WORK REQUIRED. Your answer should be the full set of entries, given again without alteration.
DATA START
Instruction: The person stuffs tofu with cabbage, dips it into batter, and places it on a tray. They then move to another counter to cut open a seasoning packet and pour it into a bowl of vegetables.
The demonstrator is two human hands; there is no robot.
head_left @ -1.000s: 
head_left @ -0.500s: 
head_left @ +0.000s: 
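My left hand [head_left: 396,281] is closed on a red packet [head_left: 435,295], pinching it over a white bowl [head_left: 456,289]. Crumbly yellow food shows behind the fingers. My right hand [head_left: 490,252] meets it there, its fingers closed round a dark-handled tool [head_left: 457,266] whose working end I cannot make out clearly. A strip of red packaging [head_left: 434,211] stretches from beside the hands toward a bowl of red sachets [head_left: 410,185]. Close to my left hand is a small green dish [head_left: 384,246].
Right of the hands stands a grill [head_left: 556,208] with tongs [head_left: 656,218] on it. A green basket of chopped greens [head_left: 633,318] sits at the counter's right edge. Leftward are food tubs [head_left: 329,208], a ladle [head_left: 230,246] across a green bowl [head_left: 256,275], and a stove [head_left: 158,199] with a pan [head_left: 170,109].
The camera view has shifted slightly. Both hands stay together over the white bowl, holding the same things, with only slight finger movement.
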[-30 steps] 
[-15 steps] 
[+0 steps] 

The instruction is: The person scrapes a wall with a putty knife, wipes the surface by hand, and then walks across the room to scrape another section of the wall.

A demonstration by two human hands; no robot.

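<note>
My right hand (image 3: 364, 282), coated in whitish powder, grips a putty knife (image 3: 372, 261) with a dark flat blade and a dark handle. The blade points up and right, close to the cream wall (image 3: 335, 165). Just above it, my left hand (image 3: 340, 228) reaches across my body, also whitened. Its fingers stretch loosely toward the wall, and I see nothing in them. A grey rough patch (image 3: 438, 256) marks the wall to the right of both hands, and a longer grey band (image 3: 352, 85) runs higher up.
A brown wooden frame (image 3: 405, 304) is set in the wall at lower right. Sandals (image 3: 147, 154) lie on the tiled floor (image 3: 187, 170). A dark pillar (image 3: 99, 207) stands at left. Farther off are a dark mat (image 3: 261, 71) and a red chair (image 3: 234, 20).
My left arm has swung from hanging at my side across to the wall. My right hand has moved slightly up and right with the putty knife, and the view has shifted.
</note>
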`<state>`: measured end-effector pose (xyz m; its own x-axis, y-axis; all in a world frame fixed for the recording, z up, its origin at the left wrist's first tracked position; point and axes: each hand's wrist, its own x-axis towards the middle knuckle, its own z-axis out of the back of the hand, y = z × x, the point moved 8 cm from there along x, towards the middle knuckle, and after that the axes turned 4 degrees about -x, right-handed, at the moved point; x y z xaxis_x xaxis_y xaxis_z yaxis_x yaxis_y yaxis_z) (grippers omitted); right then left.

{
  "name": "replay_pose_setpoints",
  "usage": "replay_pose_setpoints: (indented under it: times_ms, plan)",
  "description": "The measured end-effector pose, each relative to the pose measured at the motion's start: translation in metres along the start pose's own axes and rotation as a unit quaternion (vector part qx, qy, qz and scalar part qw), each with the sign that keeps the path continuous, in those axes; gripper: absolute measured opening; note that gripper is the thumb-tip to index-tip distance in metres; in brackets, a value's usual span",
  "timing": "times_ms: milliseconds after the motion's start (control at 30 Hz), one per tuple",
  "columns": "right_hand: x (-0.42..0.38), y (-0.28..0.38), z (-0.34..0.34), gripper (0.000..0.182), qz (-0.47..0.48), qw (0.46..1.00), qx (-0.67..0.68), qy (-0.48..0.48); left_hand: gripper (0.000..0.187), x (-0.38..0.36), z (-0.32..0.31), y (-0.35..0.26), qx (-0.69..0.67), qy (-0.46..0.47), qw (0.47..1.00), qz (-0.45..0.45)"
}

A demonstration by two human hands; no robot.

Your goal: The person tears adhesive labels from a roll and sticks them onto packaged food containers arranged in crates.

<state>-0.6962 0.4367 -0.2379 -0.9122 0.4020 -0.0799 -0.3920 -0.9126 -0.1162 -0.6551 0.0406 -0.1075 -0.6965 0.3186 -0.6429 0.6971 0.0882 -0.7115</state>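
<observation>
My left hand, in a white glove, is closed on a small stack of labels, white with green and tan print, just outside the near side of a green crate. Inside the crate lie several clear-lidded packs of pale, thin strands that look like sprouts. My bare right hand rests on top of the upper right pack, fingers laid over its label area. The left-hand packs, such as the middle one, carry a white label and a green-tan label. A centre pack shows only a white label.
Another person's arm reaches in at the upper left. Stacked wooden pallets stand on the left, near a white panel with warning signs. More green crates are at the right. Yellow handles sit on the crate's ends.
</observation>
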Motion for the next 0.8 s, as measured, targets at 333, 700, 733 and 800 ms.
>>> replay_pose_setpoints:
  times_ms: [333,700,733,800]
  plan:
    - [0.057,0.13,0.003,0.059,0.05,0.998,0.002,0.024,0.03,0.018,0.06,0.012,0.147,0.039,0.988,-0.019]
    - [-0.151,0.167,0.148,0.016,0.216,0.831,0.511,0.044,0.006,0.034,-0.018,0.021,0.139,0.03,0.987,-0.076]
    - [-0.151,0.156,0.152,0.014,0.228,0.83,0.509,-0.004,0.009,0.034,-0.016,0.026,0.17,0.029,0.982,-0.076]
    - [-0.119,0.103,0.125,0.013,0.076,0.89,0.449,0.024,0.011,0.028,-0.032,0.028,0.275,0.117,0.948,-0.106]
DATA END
REPLY.
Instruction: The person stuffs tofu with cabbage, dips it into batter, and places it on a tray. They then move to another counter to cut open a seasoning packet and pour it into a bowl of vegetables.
The demonstrator is two human hands; there is no robot.
head_left @ -1.000s: 
head_left @ -0.500s: 
head_left @ +0.000s: 
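My left hand [head_left: 396,281] is closed on a red packet [head_left: 435,295], pinching it over a white bowl [head_left: 456,289]. Crumbly yellow food shows behind the fingers. My right hand [head_left: 490,252] meets it there, its fingers closed round a dark-handled tool [head_left: 457,266] whose working end I cannot make out clearly. A strip of red packaging [head_left: 434,211] stretches from beside the hands toward a bowl of red sachets [head_left: 410,185]. Close to my left hand is a small green dish [head_left: 384,246].
Right of the hands stands a grill [head_left: 556,208] with tongs [head_left: 656,218] on it. A green basket of chopped greens [head_left: 633,318] sits at the counter's right edge. Leftward are food tubs [head_left: 329,208], a ladle [head_left: 230,246] across a green bowl [head_left: 256,275], and a stove [head_left: 158,199] with a pan [head_left: 170,109].
The camera view has shifted slightly. Both hands stay together over the white bowl, holding the same things, with only slight finger movement.
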[-30 steps] 
[-15 steps] 
[+0 steps] 

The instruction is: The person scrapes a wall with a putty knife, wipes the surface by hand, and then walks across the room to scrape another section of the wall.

A demonstration by two human hands; no robot.

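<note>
My right hand (image 3: 364, 282), coated in whitish powder, grips a putty knife (image 3: 372, 261) with a dark flat blade and a dark handle. The blade points up and right, close to the cream wall (image 3: 335, 165). Just above it, my left hand (image 3: 340, 228) reaches across my body, also whitened. Its fingers stretch loosely toward the wall, and I see nothing in them. A grey rough patch (image 3: 438, 256) marks the wall to the right of both hands, and a longer grey band (image 3: 352, 85) runs higher up.
A brown wooden frame (image 3: 405, 304) is set in the wall at lower right. Sandals (image 3: 147, 154) lie on the tiled floor (image 3: 187, 170). A dark pillar (image 3: 99, 207) stands at left. Farther off are a dark mat (image 3: 261, 71) and a red chair (image 3: 234, 20).
My left arm has swung from hanging at my side across to the wall. My right hand has moved slightly up and right with the putty knife, and the view has shifted.
</note>
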`<state>`: measured end-effector pose (xyz m; its own x-axis, y-axis; all in a world frame fixed for the recording, z up, its origin at the left wrist's first tracked position; point and axes: each hand's wrist, its own x-axis towards the middle knuckle, its own z-axis out of the back of the hand, y = z × x, the point moved 8 cm from there along x, towards the middle knuckle, and after that the axes turned 4 degrees about -x, right-handed, at the moved point; x y z xaxis_x xaxis_y xaxis_z yaxis_x yaxis_y yaxis_z) (grippers omitted); right then left.

{
  "name": "replay_pose_setpoints",
  "usage": "replay_pose_setpoints: (indented under it: times_ms, plan)",
  "description": "The measured end-effector pose, each relative to the pose measured at the motion's start: translation in metres along the start pose's own axes and rotation as a unit quaternion (vector part qx, qy, qz and scalar part qw), each with the sign that keeps the path continuous, in those axes; gripper: absolute measured opening; note that gripper is the thumb-tip to index-tip distance in metres; in brackets, a value's usual span",
  "timing": "times_ms: milliseconds after the motion's start (control at 30 Hz), one per tuple",
  "columns": "right_hand: x (-0.42..0.38), y (-0.28..0.38), z (-0.34..0.34), gripper (0.000..0.182), qz (-0.47..0.48), qw (0.46..1.00), qx (-0.67..0.68), qy (-0.48..0.48); left_hand: gripper (0.000..0.187), x (-0.38..0.36), z (-0.32..0.31), y (-0.35..0.26), qx (-0.69..0.67), qy (-0.46..0.47), qw (0.47..1.00), qz (-0.45..0.45)"
}

A demonstration by two human hands; no robot.

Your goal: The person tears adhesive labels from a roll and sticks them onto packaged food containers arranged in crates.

<state>-0.6962 0.4367 -0.2379 -0.9122 0.4020 -0.0799 -0.3920 -0.9126 -0.1162 -0.6551 0.0406 -0.1075 -0.6965 0.3186 -0.6429 0.6971 0.0882 -0.7115</state>
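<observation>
My left hand, in a white glove, is closed on a small stack of labels, white with green and tan print, just outside the near side of a green crate. Inside the crate lie several clear-lidded packs of pale, thin strands that look like sprouts. My bare right hand rests on top of the upper right pack, fingers laid over its label area. The left-hand packs, such as the middle one, carry a white label and a green-tan label. A centre pack shows only a white label.
Another person's arm reaches in at the upper left. Stacked wooden pallets stand on the left, near a white panel with warning signs. More green crates are at the right. Yellow handles sit on the crate's ends.
</observation>
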Motion for the next 0.8 s, as measured, targets at 333, 700, 733 and 800 ms.
>>> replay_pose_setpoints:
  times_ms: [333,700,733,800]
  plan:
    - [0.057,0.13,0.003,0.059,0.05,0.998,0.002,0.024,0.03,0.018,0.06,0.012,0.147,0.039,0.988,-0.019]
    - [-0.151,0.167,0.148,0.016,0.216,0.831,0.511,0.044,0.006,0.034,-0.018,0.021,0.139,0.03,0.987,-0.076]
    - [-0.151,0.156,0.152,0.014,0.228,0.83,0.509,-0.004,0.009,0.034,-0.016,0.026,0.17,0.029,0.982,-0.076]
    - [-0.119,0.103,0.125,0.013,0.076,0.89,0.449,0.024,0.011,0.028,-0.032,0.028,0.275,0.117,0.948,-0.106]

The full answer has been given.